# Instructions to follow:
Could you set down exactly the lines of the data below, starting at the one that holds "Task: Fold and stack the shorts" and ending at the one that holds "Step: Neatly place", both included, and only those?

Saved entries

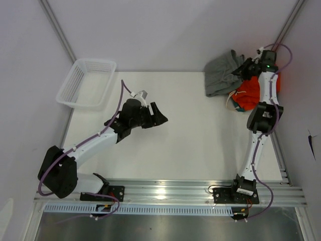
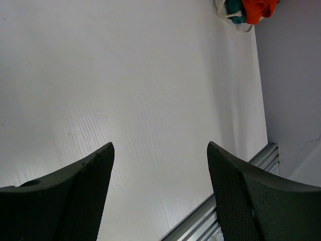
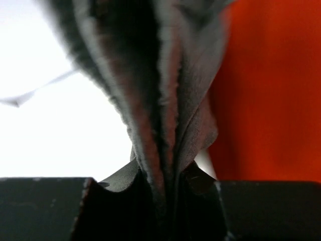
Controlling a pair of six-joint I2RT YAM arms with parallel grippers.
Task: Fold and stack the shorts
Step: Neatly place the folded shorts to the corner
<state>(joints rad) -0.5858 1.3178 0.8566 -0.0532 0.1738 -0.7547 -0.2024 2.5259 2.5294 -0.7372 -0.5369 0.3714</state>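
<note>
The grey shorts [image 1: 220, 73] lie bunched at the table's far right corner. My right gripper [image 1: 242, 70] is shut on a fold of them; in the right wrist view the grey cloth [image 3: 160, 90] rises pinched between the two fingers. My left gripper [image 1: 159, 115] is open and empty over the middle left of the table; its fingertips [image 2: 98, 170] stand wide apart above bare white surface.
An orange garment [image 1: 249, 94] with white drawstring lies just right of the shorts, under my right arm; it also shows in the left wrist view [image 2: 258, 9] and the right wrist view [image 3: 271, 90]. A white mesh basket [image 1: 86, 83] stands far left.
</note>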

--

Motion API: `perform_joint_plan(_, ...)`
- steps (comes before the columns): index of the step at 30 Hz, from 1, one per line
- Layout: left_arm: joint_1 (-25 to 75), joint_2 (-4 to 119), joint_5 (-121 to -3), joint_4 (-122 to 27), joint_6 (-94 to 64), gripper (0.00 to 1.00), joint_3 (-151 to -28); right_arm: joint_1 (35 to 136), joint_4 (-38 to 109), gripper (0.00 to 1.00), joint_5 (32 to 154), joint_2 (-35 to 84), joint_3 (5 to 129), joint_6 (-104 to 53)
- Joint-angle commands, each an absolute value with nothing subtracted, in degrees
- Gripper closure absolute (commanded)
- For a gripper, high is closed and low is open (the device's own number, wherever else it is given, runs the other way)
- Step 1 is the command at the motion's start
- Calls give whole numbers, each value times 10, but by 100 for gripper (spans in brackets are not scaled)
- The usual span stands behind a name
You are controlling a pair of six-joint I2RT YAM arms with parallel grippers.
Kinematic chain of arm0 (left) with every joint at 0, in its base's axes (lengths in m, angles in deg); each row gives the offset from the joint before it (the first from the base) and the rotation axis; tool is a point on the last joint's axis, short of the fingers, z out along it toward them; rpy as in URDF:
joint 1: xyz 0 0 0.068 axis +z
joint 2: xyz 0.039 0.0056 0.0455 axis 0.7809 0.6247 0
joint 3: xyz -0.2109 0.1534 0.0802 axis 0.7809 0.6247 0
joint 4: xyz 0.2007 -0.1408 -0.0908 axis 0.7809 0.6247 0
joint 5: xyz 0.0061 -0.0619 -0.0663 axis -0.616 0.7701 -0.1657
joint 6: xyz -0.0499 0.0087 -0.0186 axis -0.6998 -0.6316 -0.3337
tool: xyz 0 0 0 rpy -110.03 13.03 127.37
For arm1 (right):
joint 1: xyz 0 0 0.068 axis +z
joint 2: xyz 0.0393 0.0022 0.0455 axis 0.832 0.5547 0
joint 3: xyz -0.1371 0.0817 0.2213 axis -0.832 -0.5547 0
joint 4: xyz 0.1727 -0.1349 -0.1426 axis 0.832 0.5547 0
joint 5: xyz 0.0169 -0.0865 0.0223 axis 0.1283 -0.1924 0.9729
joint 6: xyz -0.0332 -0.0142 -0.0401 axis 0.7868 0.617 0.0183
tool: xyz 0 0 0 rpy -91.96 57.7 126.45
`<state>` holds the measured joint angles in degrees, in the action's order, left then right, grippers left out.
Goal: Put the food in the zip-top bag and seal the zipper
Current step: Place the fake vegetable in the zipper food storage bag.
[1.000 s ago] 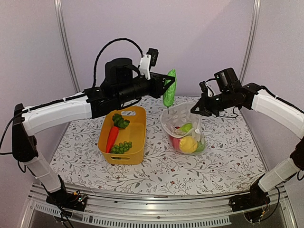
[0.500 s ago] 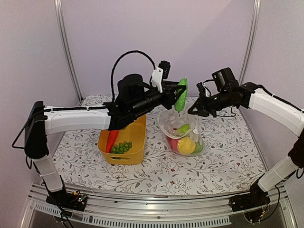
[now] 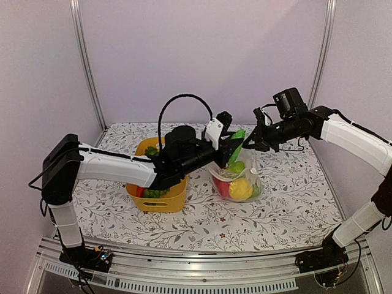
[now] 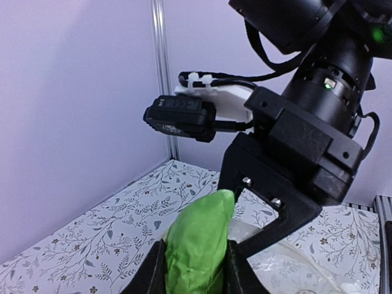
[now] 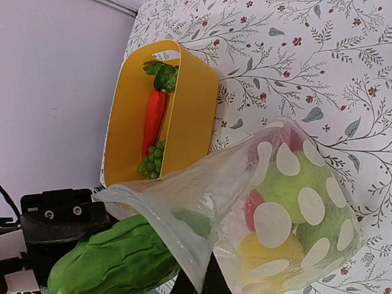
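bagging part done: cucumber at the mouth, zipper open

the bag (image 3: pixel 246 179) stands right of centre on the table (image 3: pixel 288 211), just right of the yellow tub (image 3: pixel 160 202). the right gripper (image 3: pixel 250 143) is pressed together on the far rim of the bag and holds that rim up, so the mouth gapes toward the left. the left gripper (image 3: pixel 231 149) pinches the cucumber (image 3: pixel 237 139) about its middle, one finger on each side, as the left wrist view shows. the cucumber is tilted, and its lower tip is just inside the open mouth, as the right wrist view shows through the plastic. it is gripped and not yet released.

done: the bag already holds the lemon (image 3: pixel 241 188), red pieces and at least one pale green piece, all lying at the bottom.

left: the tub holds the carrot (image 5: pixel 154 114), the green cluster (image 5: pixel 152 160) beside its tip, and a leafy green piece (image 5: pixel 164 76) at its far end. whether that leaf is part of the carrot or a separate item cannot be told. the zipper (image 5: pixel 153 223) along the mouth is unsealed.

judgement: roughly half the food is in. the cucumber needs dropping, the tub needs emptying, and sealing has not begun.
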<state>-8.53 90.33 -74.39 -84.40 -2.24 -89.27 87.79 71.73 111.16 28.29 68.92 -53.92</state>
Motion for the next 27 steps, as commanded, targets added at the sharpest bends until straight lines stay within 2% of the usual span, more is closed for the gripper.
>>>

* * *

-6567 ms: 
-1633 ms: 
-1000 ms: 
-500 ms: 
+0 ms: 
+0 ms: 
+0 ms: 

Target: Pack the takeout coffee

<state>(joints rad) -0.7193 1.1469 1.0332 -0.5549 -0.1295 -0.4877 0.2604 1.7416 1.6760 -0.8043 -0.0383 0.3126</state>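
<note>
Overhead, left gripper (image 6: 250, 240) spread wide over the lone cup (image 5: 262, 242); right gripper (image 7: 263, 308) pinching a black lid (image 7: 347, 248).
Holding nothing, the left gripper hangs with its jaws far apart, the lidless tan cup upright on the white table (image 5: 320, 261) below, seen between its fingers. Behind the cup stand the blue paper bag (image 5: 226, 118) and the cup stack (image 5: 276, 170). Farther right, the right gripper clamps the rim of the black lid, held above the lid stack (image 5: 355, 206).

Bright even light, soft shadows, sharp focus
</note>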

# Solved problem:
Task: Fold and stack the shorts
Step: Neatly place the folded shorts to the corner

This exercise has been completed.